**Task instructions:**
A word-for-word transcription of all the data is required.

**Data extract:**
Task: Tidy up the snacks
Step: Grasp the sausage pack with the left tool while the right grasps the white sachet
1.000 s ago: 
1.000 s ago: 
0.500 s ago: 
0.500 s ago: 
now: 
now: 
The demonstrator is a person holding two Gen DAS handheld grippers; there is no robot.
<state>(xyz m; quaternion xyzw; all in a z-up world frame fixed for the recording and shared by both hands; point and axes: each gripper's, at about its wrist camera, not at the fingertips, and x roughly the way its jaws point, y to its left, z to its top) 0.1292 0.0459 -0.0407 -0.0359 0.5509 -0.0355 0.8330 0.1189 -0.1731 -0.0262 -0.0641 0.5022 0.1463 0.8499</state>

**Answer section:**
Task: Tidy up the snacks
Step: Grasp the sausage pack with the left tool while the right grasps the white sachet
1.000 s ago: 
1.000 s ago: 
0.500 s ago: 
0.500 s ago: 
now: 
now: 
The demonstrator is a person holding two Gen DAS handheld grippers; there is no robot.
<state>(xyz m; quaternion xyzw; all in a z-up world frame fixed for the recording and shared by both hands; point and axes: each gripper's, at about its wrist camera, not at the fingertips, and x roughly the way its jaws point, y to its left, z to its top) 0.1292 0.0459 -0.0407 -0.0359 0.5509 -0.0355 0.8330 0.1189 -0.1731 -0.0262 -0.0641 0.5022 0.1463 0.8499</state>

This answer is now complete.